This is an official implementation for "DeciWatch: A Simple Baseline for 10x Efficient 2D and 3D Pose Estimation"

Overview

DeciWatch: A Simple Baseline for 10× Efficient 2D and 3D Pose Estimation

This repo is the official implementation of "DeciWatch: A Simple Baseline for 10× Efficient 2D and 3D Pose Estimation". [Paper] [Project]

Update

  • Clean version is released! It currently includes code, data, log and models for the following tasks:
  • 2D human pose estimation
  • 3D human pose estimation
  • Body recovery via a SMPL model

TODO

  • Provide different sample interval checkpoints/logs
  • Add DeciWatch in MMHuman3D

Description

This paper proposes a simple baseline framework for video-based 2D/3D human pose estimation that can achieve 10 times efficiency improvement over existing works without any performance degradation, named DeciWatch. Unlike current solutions that estimate each frame in a video, DeciWatch introduces a simple yet effective sample-denoise-recover framework that only watches sparsely sampled frames, taking advantage of the continuity of human motions and the lightweight pose representation. Specifically, DeciWatch uniformly samples less than 10% video frames for detailed estimation, denoises the estimated 2D/3D poses with an efficient Transformer architecture, and then accurately recovers the rest of the frames using another Transformer-based network. Comprehensive experimental results on three video-based human pose estimation, body mesh recovery tasks and efficient labeling in videos with four datasets validate the efficiency and effectiveness of DeciWatch.

Getting Started

Environment Requirement

DeciWatch has been implemented and tested on Pytorch 1.10.1 with python >= 3.6. It supports both GPU and CPU inference.

Clone the repo:

git clone https://github.com/cure-lab/DeciWatch.git

We recommend you install the requirements using conda:

# conda
source scripts/install_conda.sh

Prepare Data

All the data used in our experiment can be downloaded here.

Google Drive

Baidu Netdisk

Valid data includes:

Dataset Pose Estimator 3D Pose 2D Pose SMPL
Sub-JHMDB SimplePose
3DPW EFT
3DPW PARE
3DPW SPIN
Human3.6M FCN
AIST++ SPIN

Please refer to doc/data.md for detailed data information and data preparing.

Training

Run the commands below to start training:

python train.py --cfg [config file] --dataset_name [dataset name] --estimator [backbone estimator you use] --body_representation [smpl/3D/2D] --sample_interval [sample interval N]

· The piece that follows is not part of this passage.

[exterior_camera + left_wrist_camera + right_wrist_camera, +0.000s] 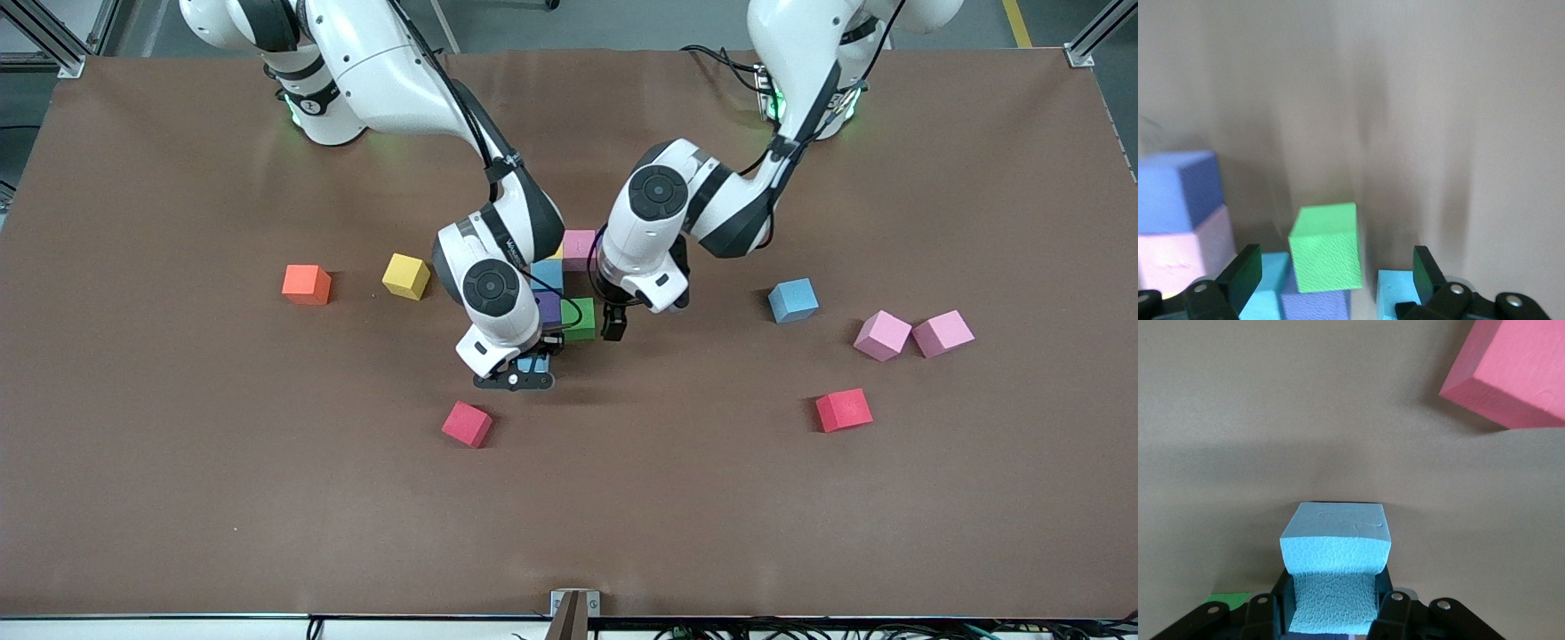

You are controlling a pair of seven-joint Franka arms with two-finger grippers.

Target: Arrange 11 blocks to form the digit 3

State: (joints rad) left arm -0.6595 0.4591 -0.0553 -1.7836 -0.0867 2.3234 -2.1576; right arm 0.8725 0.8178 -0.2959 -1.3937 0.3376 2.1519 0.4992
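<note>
Placement step: my right tool clenches a light blue block beside the cluster; my left tool, released, hovers above the green block. Next: seat it flush.

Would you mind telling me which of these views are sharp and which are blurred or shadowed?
Left wrist view: streaked with motion blur, though the green block stays readable. Right wrist view: sharp, the foam texture of the light blue block is crisp. Front view: evenly lit, with soft shadows under both arms on the table.
</note>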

For example, you can train on 3D representation of 3DPW using backbone estimator SPIN with sample interval 10 by:

python train.py --cfg configs/config_pw3d_spin.yaml --dataset_name pw3d --estimator spin --body_representation 3D --sample_interval 10

Note that the training and testing datasets should be downloaded and prepared before training.

You may refer to doc/training.md for more training details.

Evaluation

Results on 2D Pose

Dataset Estimator PCK 0.05 (INPUT/OUTPUT) PCK 0.1 (INPUT/OUTPUT) PCK 0.2 (INPUT/OUTPUT) Download
Sub-JHMDB simplepose 57.30%/79.32% 81.61%/94.27% 93.94%/98.85% Baidu Netdisk / Google Drive

Results on 3D Pose

Dataset Estimator MPJPE (INPUT/OUTPUT) Accel (INPUT/OUTPUT) Download
3DPW SPIN 96.92/93.34 34.68/7.06 Baidu Netdisk / Google Drive
3DPW EFT 90.34/89.02 32.83/6.84 Baidu Netdisk / Google Drive
3DPW PARE 78.98/77.16 25.75/6.90 Baidu Netdisk / Google Drive
AIST++ SPIN 107.26/71.27 33.37/5.68 Baidu Netdisk / Google Drive
Human3.6M FCN 54.56/52.83 19.18/1.47 Baidu Netdisk / Google Drive

Results on SMPL

Dataset Estimator MPJPE (INPUT/OUTPUT) Accel (INPUT/OUTPUT) MPVPE (INPUT/OUTPUT) Download
3DPW SPIN 100.13/97.53 35.53/8.38 114.39/112.84 Baidu Netdisk / Google Drive
3DPW EFT 91.60/92.56 33.57/8.7 5 110.34/109.27 Baidu Netdisk / Google Drive
3DPW PARE 80.44/81.76 26.77/7.24 94.88/95.68 Baidu Netdisk / Google Drive
AIST++ SPIN 108.25/82.10 33.83/7.27 137.51/106.08 Baidu Netdisk / Google Drive

Noted that although our main contribution is the efficiency improvement, using DeciWatch as post processing is also helpful for accuracy and smoothness improvement.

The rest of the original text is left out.